» TASK INSTRUCTIONS
Repeat exactly the lines below that lie between the line with "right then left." and the line with "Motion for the", counting both of those lines as part of the answer.

### SOURCE INFORMATION

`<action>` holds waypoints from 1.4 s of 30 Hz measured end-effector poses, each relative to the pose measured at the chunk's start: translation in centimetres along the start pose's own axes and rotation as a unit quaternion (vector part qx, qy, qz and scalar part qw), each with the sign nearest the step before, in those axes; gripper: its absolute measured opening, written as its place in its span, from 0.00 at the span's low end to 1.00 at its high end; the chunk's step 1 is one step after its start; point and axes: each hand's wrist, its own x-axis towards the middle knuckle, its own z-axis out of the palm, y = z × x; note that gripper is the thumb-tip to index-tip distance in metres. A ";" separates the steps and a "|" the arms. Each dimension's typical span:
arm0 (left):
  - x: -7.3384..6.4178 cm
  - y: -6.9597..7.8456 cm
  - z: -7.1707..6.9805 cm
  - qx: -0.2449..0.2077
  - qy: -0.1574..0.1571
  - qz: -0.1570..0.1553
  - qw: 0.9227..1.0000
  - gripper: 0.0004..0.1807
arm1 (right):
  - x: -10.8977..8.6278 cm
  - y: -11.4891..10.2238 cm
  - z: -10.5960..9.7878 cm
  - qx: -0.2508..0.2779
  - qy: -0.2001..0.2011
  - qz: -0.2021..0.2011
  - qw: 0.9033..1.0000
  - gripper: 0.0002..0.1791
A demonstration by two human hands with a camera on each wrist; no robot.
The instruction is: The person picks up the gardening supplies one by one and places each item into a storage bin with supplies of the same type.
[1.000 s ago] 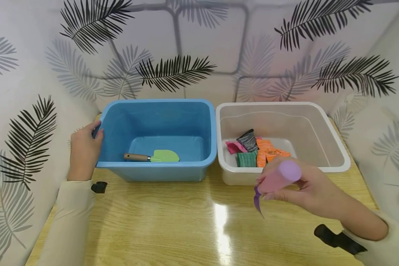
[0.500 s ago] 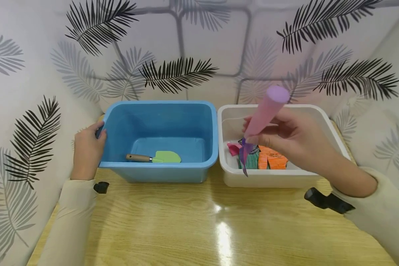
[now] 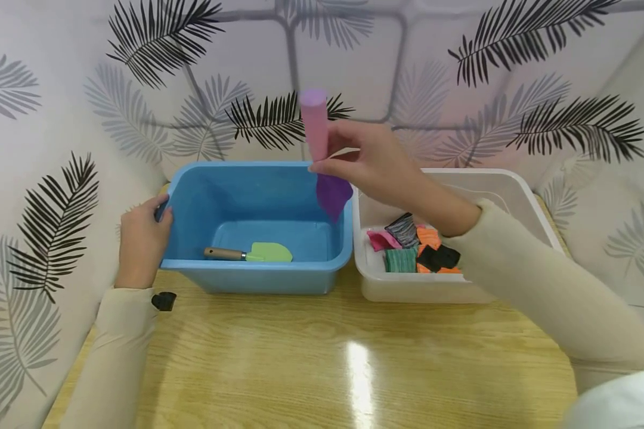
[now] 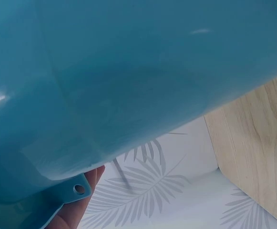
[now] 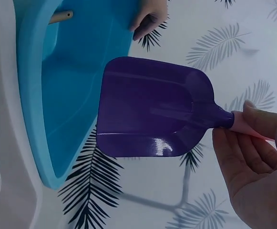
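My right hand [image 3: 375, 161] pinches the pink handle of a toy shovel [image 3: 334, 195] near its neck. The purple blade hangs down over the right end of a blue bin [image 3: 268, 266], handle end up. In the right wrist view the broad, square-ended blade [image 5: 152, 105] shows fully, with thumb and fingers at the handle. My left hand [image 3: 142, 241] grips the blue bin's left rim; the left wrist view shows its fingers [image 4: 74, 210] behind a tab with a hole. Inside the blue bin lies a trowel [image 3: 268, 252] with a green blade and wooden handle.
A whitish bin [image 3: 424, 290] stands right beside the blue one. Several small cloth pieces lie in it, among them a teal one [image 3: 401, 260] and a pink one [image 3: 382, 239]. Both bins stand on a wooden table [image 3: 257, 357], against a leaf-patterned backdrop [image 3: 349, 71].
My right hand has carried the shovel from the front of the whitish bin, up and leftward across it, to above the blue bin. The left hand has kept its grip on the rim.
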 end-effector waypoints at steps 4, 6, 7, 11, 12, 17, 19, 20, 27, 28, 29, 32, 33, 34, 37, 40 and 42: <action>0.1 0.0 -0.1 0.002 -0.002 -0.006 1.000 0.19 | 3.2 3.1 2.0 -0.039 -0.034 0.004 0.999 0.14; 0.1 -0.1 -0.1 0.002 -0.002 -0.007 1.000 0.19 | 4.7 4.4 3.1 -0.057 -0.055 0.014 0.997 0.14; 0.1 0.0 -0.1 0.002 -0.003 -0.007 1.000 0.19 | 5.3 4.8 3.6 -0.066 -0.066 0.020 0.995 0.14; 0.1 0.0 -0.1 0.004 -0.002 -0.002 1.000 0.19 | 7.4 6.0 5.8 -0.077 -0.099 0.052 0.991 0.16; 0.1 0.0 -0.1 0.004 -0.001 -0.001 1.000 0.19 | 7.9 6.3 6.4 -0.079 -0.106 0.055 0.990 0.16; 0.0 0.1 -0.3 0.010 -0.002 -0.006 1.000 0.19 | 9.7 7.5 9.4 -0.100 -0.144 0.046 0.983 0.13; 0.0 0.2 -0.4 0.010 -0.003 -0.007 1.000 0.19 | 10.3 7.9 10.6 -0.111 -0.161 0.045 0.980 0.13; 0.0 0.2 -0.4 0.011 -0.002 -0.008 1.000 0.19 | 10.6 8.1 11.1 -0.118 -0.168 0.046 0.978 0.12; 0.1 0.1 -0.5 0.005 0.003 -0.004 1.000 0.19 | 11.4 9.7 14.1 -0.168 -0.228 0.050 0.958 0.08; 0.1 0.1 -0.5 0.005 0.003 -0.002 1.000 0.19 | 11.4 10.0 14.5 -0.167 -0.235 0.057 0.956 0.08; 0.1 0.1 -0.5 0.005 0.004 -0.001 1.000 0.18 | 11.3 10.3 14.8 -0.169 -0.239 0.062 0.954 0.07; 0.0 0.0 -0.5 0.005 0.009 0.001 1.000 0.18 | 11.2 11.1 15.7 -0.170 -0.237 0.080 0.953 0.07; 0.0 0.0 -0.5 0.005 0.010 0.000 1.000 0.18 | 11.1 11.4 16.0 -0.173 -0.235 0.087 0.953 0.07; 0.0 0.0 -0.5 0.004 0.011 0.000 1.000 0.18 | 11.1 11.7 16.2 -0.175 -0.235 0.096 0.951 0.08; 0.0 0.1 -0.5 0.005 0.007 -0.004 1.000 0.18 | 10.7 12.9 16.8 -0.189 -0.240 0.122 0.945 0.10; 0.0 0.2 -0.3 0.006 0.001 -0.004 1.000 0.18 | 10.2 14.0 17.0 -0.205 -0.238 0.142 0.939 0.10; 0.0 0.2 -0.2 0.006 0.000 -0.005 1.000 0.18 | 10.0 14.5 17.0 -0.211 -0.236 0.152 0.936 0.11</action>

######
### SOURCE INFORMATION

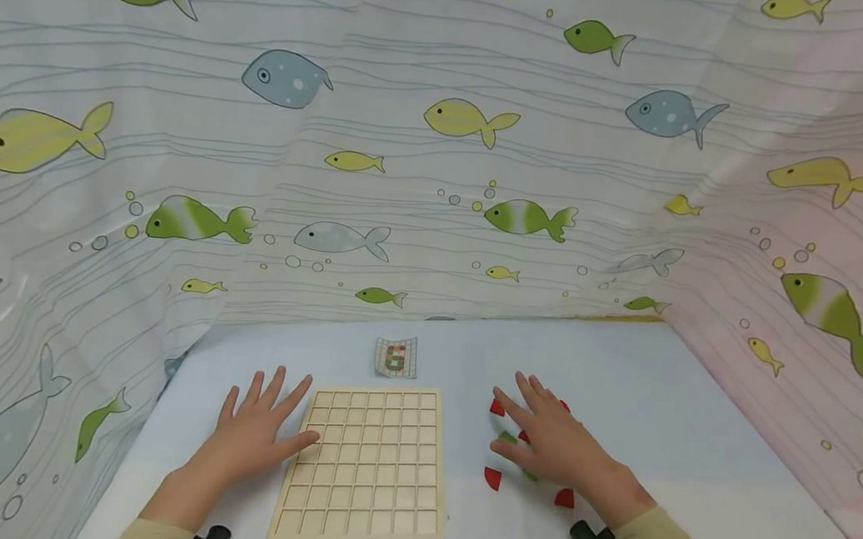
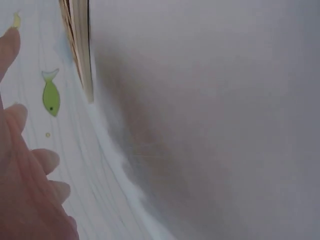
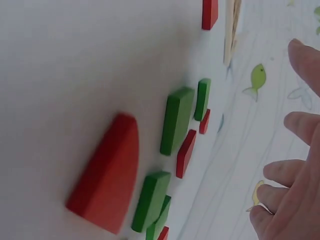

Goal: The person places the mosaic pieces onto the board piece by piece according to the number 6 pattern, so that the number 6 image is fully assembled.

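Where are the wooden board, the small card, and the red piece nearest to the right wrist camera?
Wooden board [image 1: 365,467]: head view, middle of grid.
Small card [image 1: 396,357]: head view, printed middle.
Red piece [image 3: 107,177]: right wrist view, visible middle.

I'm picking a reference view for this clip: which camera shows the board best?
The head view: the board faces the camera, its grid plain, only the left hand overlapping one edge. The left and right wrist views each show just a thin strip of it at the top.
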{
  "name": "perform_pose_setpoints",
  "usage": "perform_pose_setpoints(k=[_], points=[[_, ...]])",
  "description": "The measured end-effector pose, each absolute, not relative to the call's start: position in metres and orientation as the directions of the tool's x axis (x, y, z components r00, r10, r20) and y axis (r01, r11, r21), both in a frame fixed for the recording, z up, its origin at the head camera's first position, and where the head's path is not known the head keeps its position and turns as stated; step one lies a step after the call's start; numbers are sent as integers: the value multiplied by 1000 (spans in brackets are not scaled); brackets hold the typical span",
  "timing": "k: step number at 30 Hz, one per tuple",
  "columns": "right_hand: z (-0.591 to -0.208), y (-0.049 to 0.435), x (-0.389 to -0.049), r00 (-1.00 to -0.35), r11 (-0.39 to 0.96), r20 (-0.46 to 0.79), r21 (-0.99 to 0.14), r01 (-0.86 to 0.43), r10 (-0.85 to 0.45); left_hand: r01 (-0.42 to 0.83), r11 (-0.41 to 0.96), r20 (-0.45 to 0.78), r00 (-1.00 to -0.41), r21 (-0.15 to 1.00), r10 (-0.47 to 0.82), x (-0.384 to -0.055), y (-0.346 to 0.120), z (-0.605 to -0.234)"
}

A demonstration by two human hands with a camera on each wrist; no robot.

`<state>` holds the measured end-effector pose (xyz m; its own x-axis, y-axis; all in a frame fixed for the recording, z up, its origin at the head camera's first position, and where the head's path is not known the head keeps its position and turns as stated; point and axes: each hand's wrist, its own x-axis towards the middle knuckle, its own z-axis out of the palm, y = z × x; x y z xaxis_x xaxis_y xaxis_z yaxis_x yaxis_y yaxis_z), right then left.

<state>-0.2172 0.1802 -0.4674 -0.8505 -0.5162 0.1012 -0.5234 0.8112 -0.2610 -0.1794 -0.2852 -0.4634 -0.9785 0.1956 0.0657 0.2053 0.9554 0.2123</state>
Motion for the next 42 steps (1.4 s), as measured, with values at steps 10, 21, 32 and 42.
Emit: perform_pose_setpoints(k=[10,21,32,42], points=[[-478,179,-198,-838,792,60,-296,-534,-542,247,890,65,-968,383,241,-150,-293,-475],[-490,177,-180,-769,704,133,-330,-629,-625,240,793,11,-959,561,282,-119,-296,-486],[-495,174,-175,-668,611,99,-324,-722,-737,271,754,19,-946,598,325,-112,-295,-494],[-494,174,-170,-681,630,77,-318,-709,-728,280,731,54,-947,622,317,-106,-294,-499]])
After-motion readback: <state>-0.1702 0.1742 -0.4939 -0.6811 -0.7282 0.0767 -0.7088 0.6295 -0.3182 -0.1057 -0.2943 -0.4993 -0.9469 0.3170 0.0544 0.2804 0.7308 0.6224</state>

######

» RESULT FOR THIS TASK
`<state>` holds the measured end-effector pose (xyz m; its own x-axis, y-axis; all in a frame fixed for the recording, z up, its origin at the head camera's first position, and where the head's path is not known the head keeps its position and turns as stated; point and axes: each hand's wrist, its own x-axis towards the middle knuckle, its own z-axis out of the palm, y = z × x; x y z xaxis_x xaxis_y xaxis_z yaxis_x yaxis_y yaxis_z), right then left.

<state>-0.2172 0.1802 -0.4674 -0.8505 -0.5162 0.1012 -0.5234 0.8112 -0.2610 -0.1794 -0.2852 -0.4634 -0.9785 0.1956 0.0657 0.2053 0.9554 0.2123</state>
Motion for the next 42 steps (1.4 s), as measured, with values at steps 10, 21, 32 and 42.

The exercise was answered in full.